Bath ML Mini-Conference
Bath Machine Learning Meetup
1pm - 5pm
We're organising a day of multiple talks by the members of our community. Note: The schedule may look slightly different on the day.
12:45 - Doors open
13:15 - 14:15 Deep Learning with Keras - Owen Jones
Do you like the idea of waking up on a Monday morning, looking in the bathroom mirror, smiling, and saying "I am a deep learning expert"?
Actually, you can do that whenever you like (well, as long as it's a Monday morning). But what if you genuinely DID know enough about deep learning to impress your friends/family/colleagues/household pets with some cool theory and kickass code?
BathML is here to help. We're going to use Keras to build a convolutional neural network for classifying time series data.
And whenever we organise these workshops, we have to choose a language; and whichever one we choose, people get upset because we haven't chosen their favourite. So we've made a decision, and we're going to do it in R.
At. The. Same. Time.
It's like Batman vs Superman, but if Batman and Superman were actually really great friends and also if they were both popular open source statistical programming languages. It's going to be epic. Don't miss it.
14:30 - 15:15 Thomas Perryman - Generating Images with Variational Autoencoders (VAE)
“Sampling from a latent space of images to create entirely new images or edit existing ones is currently the most popular and successful application of creative AI.”
- François Chollet (primary author and maintainer of Keras)
First we’ll look at how autoencoders can be created and used for data compression. With a tweak, these models can be converted into something that can generate new images from a dataset. These models are called Variational Autoencoders, which try to find the latent variables (the hidden parameters) which can be manipulated to generate images. See the following webpage for an interactive example: http://vdumoulin.github.io/morphing_faces/online_demo.html
Variational Autoencoders have been around since 2013, and much has been written about how to generate images, the next step in my research is to look at how to use this technique to generate audio timbres.

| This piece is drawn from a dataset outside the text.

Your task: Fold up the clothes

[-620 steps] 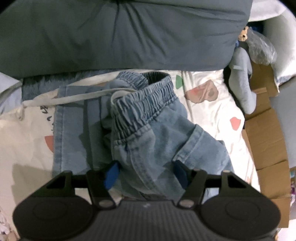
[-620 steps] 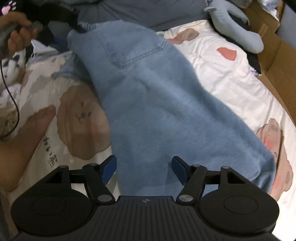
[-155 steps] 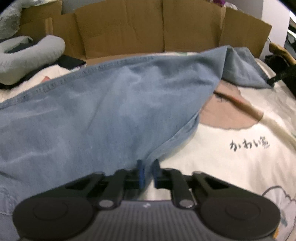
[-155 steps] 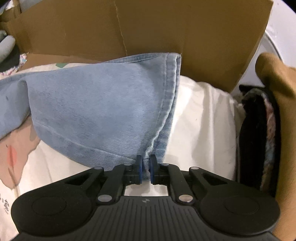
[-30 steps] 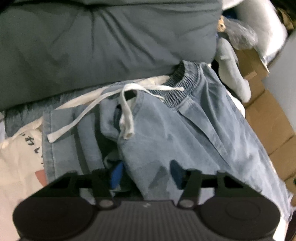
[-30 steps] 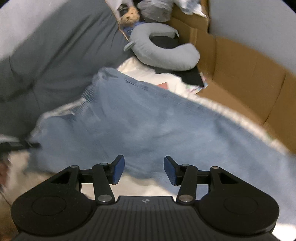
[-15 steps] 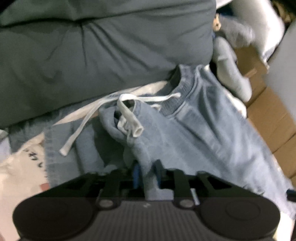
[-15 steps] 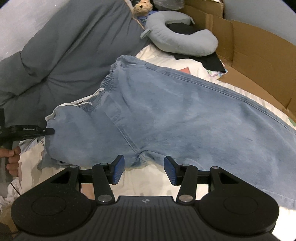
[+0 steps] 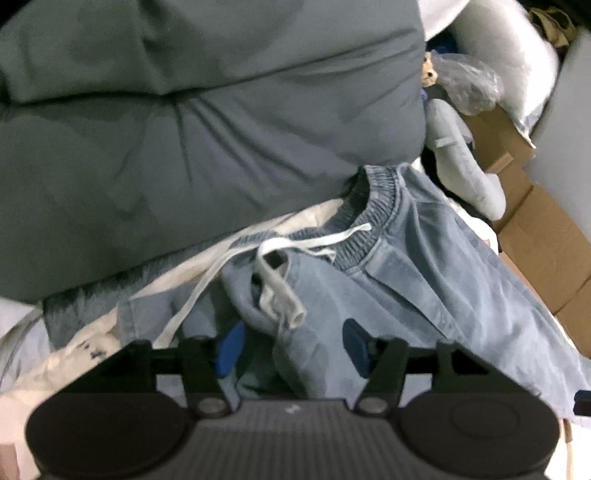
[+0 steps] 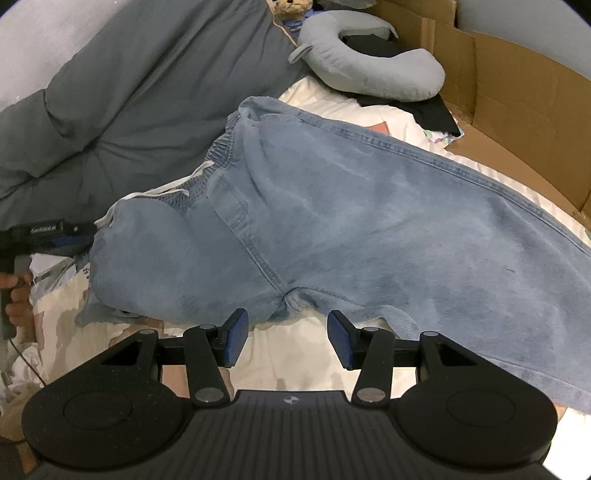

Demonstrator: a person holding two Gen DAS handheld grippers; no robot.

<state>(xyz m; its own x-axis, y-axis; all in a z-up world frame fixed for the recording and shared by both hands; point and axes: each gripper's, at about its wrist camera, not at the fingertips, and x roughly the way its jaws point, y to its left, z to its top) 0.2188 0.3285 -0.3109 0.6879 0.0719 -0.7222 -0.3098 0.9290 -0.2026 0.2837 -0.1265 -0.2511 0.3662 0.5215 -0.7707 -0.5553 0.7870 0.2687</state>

15:30 - 16:15 - Austeja P - Mathematics in ML and how I learnt it.
SVM, hierarchical clustering, logistic regression... there are a lot of mathematical terms that come up when reading literature on machine learning. Austeja will talk about how she learnt the ML maths and hopefully help you understand some of those terms. If you have any mathematical terms you'd like to understand better, please let us know here! https://goo.gl/forms/35PF6rDVPEET5AHz2
16:25 - 16:45 You - Lightning talks (schedule may be longer or shorter depending on interest)
Lightning talks are 5-10 minute talks where anyone can talk about something they're passionate about - assuming it's at least tangential to Machine Learning ;)

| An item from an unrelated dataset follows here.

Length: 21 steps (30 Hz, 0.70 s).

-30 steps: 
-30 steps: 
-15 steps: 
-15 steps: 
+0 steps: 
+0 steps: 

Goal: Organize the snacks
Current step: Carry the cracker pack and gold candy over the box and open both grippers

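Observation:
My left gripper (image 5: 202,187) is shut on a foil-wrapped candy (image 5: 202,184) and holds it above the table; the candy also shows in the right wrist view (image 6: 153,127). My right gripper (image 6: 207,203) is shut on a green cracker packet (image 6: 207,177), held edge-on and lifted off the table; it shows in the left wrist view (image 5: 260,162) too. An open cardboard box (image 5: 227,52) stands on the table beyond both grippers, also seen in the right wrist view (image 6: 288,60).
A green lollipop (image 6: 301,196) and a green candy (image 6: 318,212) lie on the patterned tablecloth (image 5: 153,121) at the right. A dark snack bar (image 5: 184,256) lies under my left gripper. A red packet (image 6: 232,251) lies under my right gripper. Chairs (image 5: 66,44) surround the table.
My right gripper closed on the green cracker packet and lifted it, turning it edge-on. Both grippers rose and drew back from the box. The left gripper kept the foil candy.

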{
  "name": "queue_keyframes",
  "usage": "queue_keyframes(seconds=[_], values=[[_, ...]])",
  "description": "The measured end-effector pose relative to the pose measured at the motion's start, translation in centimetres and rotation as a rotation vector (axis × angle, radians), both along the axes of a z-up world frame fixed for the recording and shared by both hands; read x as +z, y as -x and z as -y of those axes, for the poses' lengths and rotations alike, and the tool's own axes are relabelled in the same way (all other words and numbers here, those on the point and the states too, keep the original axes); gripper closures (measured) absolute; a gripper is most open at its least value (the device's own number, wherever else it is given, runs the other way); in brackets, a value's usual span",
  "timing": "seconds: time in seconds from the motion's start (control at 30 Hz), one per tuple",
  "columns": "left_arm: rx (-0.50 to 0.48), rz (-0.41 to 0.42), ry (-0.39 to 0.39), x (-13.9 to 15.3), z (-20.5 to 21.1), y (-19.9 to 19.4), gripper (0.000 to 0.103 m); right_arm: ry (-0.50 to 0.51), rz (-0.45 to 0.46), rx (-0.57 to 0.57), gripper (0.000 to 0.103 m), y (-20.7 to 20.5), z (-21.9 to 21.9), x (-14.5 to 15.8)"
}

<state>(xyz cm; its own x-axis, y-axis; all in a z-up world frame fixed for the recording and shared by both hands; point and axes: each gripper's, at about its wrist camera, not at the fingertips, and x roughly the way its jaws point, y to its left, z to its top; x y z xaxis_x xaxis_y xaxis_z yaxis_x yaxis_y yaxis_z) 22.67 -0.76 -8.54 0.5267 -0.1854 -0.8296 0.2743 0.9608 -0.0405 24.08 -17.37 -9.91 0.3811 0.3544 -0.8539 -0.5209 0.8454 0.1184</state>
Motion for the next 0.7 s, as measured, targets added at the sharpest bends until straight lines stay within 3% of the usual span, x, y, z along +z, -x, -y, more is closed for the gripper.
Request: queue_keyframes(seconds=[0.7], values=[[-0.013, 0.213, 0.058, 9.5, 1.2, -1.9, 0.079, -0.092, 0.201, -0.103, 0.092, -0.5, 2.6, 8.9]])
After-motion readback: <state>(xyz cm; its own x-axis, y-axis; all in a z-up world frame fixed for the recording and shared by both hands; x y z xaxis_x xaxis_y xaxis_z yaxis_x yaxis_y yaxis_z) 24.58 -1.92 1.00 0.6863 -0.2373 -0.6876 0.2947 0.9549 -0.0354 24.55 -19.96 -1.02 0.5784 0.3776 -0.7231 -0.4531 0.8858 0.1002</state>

If you would like to do a lightning talk about anything even slightly related to ML please contact the organisers. We are more than happy to help you prepare and get everything set up if you are new to speaking.
16:45 - 17:00 Austeja P - The past, present and future of Bath ML.
It's been almost two years since we started the Meetup and we will soon be handing over the group to new organisers. We'd like to summarise the activities we had so far and share the experiences we had as organisers.
As always, we'll be providing refreshments on the day - and if people are not too exhausted from all the ML we might head to a local watering hole.